Under this line are the records; write out word for word the part that begins at the line containing "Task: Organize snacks" and ends at the line containing "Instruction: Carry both", and no more.

=-=-=

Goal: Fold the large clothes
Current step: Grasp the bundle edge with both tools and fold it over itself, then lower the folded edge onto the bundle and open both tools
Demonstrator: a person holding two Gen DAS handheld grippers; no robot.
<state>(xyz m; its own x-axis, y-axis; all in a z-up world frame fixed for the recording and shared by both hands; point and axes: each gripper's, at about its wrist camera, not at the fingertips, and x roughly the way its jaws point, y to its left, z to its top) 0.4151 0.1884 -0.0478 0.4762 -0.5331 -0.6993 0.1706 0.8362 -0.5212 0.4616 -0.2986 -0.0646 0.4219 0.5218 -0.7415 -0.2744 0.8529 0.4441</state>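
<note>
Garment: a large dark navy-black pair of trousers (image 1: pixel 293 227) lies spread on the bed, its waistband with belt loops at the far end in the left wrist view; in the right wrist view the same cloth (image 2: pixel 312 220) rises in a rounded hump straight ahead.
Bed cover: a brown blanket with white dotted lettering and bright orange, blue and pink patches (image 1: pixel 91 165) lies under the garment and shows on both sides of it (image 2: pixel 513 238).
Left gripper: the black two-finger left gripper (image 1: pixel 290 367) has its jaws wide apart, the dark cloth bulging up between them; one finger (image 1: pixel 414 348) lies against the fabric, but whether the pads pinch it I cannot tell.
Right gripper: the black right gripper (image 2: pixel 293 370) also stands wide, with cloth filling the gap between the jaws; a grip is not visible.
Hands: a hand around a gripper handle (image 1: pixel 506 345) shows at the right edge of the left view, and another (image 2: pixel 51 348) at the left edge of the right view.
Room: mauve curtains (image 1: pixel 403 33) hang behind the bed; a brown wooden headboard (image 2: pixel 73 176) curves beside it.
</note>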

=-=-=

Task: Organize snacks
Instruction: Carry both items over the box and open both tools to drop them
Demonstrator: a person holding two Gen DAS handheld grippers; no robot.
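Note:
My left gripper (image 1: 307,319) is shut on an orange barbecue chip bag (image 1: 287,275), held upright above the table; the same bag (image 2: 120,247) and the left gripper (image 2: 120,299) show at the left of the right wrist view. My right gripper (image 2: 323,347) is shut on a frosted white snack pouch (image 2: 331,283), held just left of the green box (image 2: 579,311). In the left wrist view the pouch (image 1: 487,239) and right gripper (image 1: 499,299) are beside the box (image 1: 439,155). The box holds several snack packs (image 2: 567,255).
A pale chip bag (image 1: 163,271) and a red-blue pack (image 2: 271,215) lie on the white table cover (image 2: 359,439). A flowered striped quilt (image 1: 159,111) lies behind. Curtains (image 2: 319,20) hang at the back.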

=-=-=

**OUTPUT OF THE EXERCISE**
Task: Organize snacks
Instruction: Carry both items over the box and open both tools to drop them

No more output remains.